# GTX 970 Low hashrate



## r9 (Dec 11, 2017)

Couple days ago I bought GTX 970 for $100 for purpose of mining.
From what I could find on the net I was expecting close to gtx 1060 peformance, but its not even close.
I'm only getting 10 MH/s instead 20+ MH/s what a lot of people are getting.
Enabled Optimized for Compute.
I tried different miners and drivers. I even matched peoples exact Driver/Miner setup.
I also tried Simple mining OS for NV which should be already optimized.
I'm suspecting that it might be something with the ethereum algorithm that has changed.
The newest video on youtube was 6 months old that the card was doing 20+MH/s.
I'm just surprised that that I wasn't able to find any definitive answer.


----------



## trog100 (Dec 11, 2017)

sounds bout right  to me for a 970 card.. i only get 30 mhs from a 1070 card..

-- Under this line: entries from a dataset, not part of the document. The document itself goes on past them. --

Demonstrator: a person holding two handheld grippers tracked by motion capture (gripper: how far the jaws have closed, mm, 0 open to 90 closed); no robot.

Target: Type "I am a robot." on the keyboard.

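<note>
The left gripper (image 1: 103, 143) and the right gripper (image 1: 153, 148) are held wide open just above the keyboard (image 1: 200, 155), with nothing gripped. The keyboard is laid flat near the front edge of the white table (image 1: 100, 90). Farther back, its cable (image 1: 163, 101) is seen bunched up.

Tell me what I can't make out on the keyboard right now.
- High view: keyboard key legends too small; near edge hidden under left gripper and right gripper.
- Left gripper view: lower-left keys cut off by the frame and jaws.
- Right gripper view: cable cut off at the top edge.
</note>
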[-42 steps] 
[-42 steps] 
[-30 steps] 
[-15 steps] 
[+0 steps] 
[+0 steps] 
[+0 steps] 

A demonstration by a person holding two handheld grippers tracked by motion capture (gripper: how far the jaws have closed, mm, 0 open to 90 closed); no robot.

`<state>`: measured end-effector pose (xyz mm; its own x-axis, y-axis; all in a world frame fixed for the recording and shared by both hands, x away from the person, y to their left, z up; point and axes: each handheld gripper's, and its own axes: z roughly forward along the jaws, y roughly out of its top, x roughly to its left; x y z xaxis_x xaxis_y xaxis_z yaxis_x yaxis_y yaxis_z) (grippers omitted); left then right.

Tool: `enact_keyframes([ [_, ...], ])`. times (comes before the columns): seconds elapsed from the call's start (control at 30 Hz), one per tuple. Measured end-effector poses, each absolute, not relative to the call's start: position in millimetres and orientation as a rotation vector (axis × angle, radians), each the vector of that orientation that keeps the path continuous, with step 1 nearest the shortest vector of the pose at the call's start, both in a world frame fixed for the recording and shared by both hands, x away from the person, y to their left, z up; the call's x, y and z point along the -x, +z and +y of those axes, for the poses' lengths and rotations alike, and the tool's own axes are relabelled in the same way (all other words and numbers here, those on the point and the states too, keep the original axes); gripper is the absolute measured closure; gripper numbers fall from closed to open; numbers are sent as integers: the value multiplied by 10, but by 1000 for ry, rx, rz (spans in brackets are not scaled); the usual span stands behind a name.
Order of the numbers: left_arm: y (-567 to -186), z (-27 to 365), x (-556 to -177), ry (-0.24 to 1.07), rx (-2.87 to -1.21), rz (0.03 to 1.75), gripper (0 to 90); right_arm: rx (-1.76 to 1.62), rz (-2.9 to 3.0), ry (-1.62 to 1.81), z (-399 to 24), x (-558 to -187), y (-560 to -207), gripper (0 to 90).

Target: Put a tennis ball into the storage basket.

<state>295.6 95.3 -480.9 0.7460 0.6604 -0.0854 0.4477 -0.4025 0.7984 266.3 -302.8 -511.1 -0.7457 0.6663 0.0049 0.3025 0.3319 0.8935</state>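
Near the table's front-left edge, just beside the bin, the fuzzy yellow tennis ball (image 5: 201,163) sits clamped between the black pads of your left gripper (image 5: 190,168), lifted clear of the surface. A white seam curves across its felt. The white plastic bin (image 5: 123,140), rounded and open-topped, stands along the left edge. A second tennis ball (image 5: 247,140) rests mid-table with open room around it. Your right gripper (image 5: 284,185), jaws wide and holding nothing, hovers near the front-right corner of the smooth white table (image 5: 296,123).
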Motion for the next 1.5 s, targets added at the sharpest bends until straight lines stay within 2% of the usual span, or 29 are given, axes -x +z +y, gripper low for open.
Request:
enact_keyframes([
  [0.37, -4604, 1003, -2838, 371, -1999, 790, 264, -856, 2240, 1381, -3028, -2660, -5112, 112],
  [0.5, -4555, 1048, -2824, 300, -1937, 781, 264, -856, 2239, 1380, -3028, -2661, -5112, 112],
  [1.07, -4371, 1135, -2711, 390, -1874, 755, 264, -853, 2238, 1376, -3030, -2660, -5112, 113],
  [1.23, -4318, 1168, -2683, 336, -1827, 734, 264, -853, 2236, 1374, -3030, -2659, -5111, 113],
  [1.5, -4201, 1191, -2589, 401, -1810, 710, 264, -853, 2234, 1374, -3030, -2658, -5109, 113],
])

but i have never mined a 970 so could be wrong

i would take all you read about mining with a large pinch of salt.. its all out of date.. difficulty levels will have gone up a lot..

trog


----------



## cdawall (Dec 11, 2017)

Stop trying to mine ethereum.

Equihash-ZEC, BTG, 
NIST5-TAC, BWK
Lyra2rev2-VTC, MONA

They are usable on cryptonight as well (ETN, XMR), but those three algorithms listed above are the most profitable for maxwell.


----------